Lunedì 11 luglio 2022, a trenta anni dalla promulgazione della Legge n.104 del 1992, il Presidente dell’INPS Pasquale Tridico ha tenuto la propria relazione a Montecitorio in occasione della presentazione del XXI Rapporto annuale dell’Istituto. Il dossier prende in esame la situazione del Paese nel 2021, con particolare attenzione alle più rilevanti prestazioni erogate dall’Istituto e alla dinamica dei contribuenti.
Tra le misure troviamo il sostegno offerto ai caregiver, ovvero i lavoratori che prestano assistenza a familiari con disabilità grave, grazie alle misure previste da trenta anni esatti dalla Legge n.104 del 1992.
Dalla relazione emerge, tra le altre cose, che negli ultimi dieci anni si è registrato un importante aumento delle domande di permessi ex art. 33 co. 3, passate dai 264.152 del 2012 ai 429.241 del 2021. Tra i richiedenti il 47,38% sono impiegati, il 45,94% operai, il 5,78% quadri o dirigenti, mentre lo 0,9% appartiene ad altre categorie professionali. I dati sono importanti, come è importante la crescente incidenza economica del fenomeno. Un altro buon motivo per occuparsene.
È norma di civiltà, non solo di diritto, consentire ai caregiver di godere di permessi per assistere i familiari. È poi espressione di una evoluta sensibilità sociale il fatto che il costo di tali permessi gravi sull’INPS e, quindi, sulla “comunità produttiva” piuttosto che, indistintamente, sull’intera “comunità nazionale”. Una tale scelta è indubbiamente densa di significato.
Non può non colpire quindi che, mentre l’INPS annuncia un aumento nelle richieste di intervento assistenziale, con ordinanza 25 maggio 2022 n. 16973 la Suprema Corte di Cassazione ritenga eccessivo sanzionare col licenziamento il lavoratore che decida di approfittare, per fini personali, di parte delle ore di permesso concessegli per assistere un familiare infermo.
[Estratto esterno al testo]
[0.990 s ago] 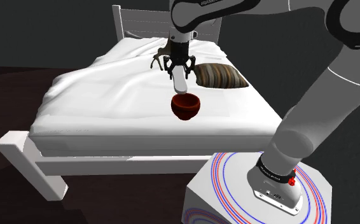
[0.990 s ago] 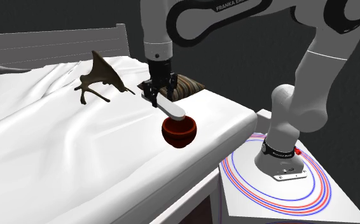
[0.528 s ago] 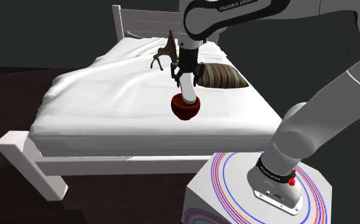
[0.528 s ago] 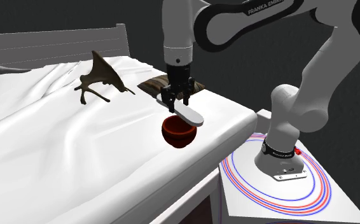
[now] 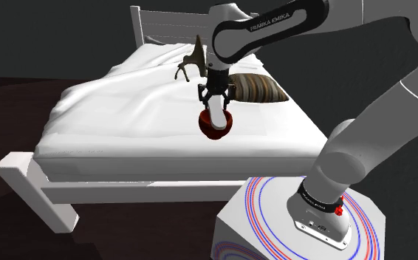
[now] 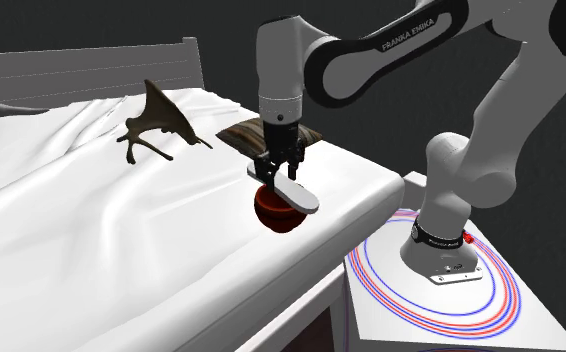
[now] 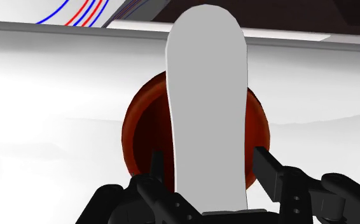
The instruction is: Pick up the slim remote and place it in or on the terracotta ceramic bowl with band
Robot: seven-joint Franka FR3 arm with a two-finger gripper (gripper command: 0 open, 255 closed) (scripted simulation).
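Note:
A slim, plain white remote [image 7: 205, 108] is clasped at one end by my black gripper [image 7: 208, 173], which is shut on it. The remote [image 6: 293, 194] lies flat across the top of the dark red bowl [image 6: 276, 212], which sits on the white bed; whether it touches the rim I cannot tell. In the shoulder view the gripper [image 5: 214, 97] hangs straight over the bowl [image 5: 215, 126], with the remote [image 5: 216, 115] reaching down over its mouth. In the wrist view the bowl [image 7: 144, 124] shows on both sides of the remote.
The white bed [image 5: 126, 111] has a slatted headboard [image 5: 156, 26]. A brown antler-like ornament [image 6: 151, 125] lies further up the bed, and a striped brown cushion [image 5: 258, 87] sits just behind the bowl. My stand [image 5: 303, 221] is beside the bed.
The gripper has carried the remote towards the stand side of the bed and down, from beside and above the bowl to right over its mouth. The fingers stayed shut on the remote.

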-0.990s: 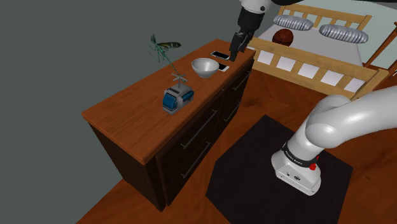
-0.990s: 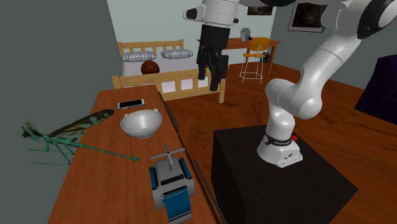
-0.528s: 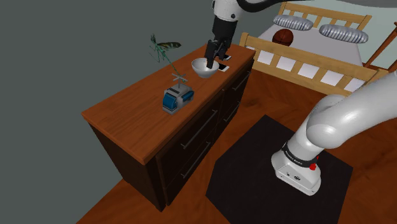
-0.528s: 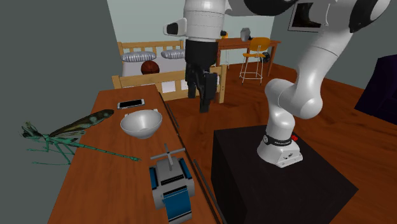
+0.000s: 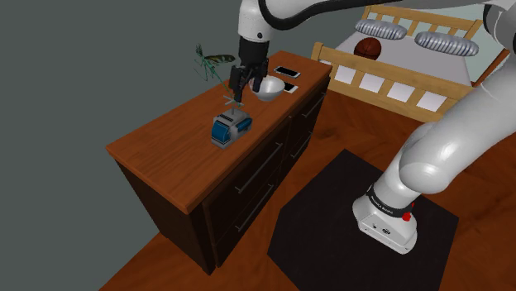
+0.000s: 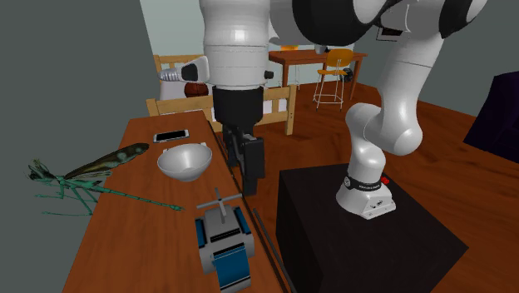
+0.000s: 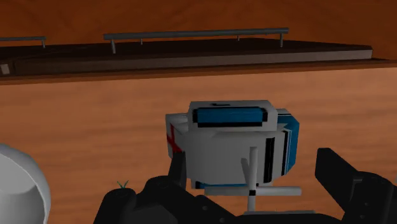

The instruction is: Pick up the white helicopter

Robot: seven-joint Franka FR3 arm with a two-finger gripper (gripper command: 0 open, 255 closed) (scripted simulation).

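Hanging over the dresser [image 5: 165, 157], the gripper [image 5: 238, 85] has its fingers spread, clasping nothing. Just below it stands the helicopter [image 5: 227, 126], white and blue, its rotor nearest the fingertips but not touched. A bowl [image 5: 266, 87] sits close beside the hand.

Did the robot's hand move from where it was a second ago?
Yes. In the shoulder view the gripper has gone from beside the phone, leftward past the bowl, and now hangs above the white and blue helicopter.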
Il problema che qui ci si pone non è, però, se sia corretto che la Cassazione abbia ritenuto “non così grave” il comportamento nei confronti del datore di lavoro. Il vero problema è piuttosto se sia tollerabile il tradimento da parte sia del più solenne dovere di lealtà che indissolubilmente lega tutti i lavoratori al complesso sistema sociale a cui ciascuno è automaticamente ammesso a partecipare dal momento della propria prima assunzione.
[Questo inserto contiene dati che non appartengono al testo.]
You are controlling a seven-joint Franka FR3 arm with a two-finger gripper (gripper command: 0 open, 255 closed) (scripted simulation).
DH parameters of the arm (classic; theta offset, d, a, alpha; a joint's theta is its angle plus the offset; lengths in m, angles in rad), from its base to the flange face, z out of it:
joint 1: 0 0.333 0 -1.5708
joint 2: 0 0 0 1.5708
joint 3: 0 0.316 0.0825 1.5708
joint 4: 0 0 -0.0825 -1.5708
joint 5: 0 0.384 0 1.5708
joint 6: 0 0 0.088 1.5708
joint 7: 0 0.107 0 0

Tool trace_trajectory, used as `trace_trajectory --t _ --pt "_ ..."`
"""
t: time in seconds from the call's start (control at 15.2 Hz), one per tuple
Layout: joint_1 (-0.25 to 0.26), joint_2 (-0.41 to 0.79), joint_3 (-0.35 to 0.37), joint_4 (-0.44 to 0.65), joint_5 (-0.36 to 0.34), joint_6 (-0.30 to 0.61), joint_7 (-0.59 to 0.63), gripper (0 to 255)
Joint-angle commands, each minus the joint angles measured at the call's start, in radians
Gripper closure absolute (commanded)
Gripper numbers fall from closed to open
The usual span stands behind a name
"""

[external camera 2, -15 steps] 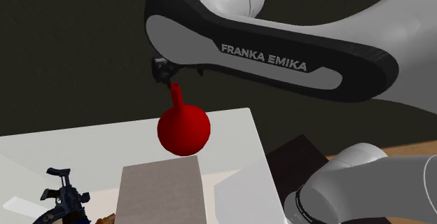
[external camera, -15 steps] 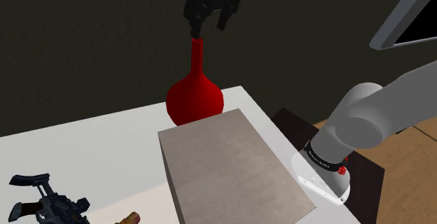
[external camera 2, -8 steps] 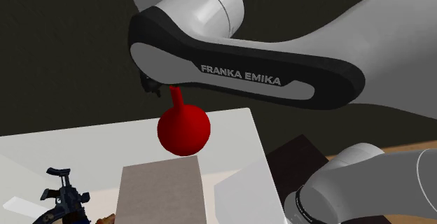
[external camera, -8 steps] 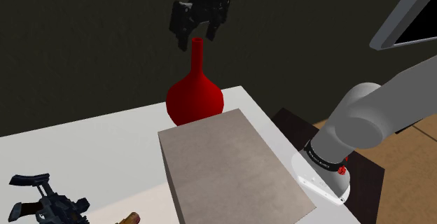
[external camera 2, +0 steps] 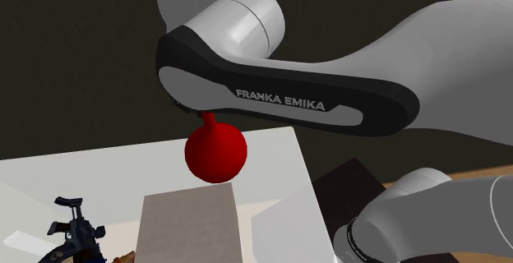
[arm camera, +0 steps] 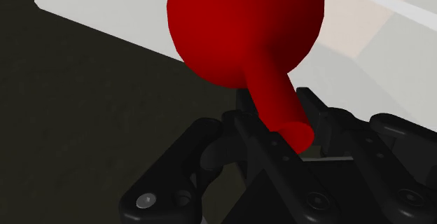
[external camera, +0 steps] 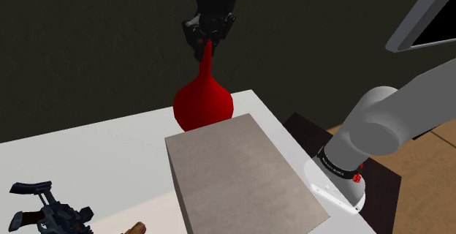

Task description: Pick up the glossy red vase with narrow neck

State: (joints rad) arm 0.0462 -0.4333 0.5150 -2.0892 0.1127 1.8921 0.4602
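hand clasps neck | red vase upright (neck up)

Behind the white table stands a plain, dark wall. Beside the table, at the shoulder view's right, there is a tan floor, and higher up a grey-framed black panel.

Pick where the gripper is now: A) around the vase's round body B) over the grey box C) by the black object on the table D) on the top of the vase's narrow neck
D: the gripper clasps the red vase at the top of its neck, above the round body, as the wrist view confirms.
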Motion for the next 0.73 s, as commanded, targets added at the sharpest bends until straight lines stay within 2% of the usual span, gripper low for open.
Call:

La Cassazione continua ancor oggi a vedere nel rapporto di lavoro solo la relazione tra lavoratore e datore di lavoro, astenendosi dal giudicare il ben più grave inadempimento del lavoratore nei confronti della “comunità” a cui appartiene: eppure il sacrificio organizzativo imposto dalla legge 104 al datore di lavoro quello assistenziale sostenuto dall’Inps si giustificano solo tanto in quanto il fruitore di permessi, nelle ore di permesso, presti effettivamente assistenza al familiare.
Insomma, a chi scrive sembra che qualcosa di grave nell’utilizzo anomalo dei permessi retribuiti ci sia e consista in una certa resistenza culturale, anche nella giurisprudenza, nel riconoscere uno specifico valore a quel delicato ed intricato intreccio di rapporti che è il “mondo del lavoro”, fatto sì di “produzione contro remunerazione”, ma anche di relazioni umane e sociali, mutuo sostegno e protezione.
Forse ciò che ancora manca, anche presso la Suprema Corte, è riconoscere in modo pieno che il “mondo del lavoro” è un ecosistema estremamente delicato che, soprattutto oggi, può esistere solo se accompagnato da una etica sociale del lavoro che anche noi, giuristi impegnati nella tutela delle ragioni private, siamo chiamati a difendere.